How to complete this task:
Where a line in the listing below holds "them", add it to the tally, and reply with that tally alone.
[Source records — start]
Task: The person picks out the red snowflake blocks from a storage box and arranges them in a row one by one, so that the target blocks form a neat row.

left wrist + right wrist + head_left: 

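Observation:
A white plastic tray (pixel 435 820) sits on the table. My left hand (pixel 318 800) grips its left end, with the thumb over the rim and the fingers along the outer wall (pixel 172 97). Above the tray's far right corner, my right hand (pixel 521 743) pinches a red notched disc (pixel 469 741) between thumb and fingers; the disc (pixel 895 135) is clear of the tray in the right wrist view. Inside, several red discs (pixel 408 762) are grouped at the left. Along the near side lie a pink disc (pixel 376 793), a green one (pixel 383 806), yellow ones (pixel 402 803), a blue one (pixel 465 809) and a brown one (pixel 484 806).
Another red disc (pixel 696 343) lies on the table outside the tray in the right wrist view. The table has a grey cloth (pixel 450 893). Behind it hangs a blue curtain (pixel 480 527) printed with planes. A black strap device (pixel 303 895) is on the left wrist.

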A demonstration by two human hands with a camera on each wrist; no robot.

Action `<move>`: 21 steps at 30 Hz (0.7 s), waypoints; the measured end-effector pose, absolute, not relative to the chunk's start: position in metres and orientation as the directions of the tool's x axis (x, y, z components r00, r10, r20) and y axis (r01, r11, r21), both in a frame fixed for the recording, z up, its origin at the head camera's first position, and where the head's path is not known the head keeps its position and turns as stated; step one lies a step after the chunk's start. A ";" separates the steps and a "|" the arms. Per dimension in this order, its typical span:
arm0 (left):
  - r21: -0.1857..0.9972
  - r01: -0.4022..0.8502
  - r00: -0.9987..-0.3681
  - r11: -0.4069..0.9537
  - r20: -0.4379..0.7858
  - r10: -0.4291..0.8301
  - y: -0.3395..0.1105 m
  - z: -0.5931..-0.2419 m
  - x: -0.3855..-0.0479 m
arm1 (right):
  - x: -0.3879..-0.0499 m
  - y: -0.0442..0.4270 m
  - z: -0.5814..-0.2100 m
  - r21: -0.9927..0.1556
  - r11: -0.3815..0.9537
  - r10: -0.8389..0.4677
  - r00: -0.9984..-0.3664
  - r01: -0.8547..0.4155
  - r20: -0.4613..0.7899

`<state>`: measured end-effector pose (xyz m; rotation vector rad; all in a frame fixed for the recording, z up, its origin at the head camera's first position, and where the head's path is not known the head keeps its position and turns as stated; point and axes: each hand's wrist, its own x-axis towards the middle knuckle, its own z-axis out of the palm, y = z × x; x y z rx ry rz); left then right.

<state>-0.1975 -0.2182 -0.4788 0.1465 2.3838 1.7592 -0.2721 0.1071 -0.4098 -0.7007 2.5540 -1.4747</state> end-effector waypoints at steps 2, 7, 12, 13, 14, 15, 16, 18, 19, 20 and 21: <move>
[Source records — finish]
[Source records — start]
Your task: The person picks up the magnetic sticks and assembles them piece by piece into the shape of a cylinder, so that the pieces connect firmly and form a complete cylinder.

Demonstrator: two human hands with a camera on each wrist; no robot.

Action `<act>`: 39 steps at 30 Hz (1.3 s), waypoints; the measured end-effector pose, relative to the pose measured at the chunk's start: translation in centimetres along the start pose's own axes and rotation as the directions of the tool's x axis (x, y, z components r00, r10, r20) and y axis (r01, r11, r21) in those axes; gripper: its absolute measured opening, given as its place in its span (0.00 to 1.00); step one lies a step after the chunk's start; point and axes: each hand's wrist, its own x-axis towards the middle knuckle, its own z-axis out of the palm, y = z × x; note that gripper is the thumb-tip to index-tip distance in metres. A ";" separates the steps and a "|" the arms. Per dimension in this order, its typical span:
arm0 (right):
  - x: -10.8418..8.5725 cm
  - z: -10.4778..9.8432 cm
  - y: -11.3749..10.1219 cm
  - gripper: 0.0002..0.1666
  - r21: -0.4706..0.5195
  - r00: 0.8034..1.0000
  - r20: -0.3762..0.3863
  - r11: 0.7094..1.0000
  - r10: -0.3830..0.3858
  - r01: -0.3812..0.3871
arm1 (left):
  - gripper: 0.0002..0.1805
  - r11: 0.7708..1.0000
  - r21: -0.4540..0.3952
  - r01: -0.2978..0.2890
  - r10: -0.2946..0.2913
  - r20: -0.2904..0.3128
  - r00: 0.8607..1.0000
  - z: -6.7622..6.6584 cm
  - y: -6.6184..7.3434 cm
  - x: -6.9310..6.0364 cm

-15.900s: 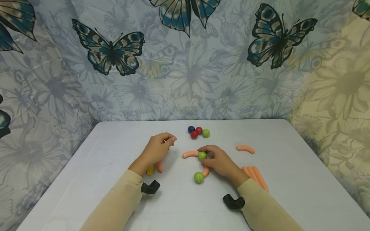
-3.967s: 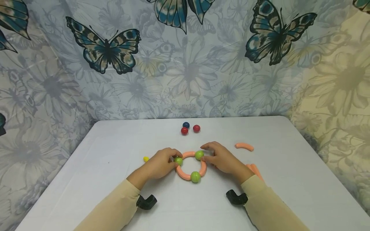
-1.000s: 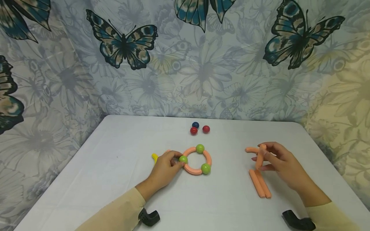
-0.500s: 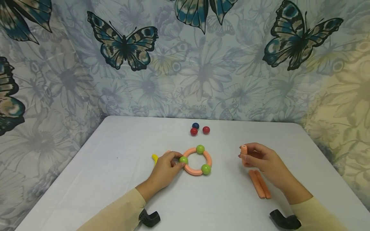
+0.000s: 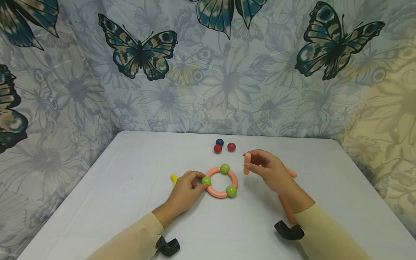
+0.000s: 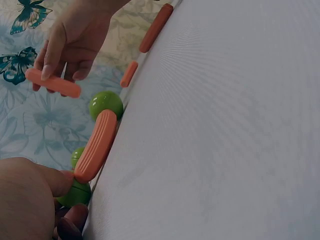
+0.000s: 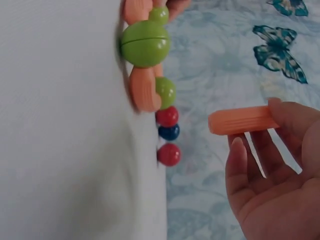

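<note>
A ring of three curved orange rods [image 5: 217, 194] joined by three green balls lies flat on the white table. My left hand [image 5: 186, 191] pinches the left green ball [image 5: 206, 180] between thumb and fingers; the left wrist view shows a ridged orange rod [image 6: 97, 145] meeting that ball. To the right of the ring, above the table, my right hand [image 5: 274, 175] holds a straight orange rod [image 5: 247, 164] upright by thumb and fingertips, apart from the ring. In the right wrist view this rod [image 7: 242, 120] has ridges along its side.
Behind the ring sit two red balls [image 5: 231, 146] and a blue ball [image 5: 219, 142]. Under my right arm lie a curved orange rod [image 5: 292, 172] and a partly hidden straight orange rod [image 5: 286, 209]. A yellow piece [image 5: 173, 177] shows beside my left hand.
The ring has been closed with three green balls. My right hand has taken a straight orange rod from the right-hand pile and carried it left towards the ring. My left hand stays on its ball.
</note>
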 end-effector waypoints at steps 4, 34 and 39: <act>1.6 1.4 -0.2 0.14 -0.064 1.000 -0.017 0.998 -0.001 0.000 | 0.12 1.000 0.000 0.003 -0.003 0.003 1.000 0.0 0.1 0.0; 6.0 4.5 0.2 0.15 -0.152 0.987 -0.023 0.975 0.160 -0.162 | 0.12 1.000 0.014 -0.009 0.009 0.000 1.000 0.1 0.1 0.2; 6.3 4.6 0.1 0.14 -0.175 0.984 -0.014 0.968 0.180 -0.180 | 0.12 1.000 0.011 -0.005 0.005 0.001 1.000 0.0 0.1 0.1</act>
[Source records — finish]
Result:
2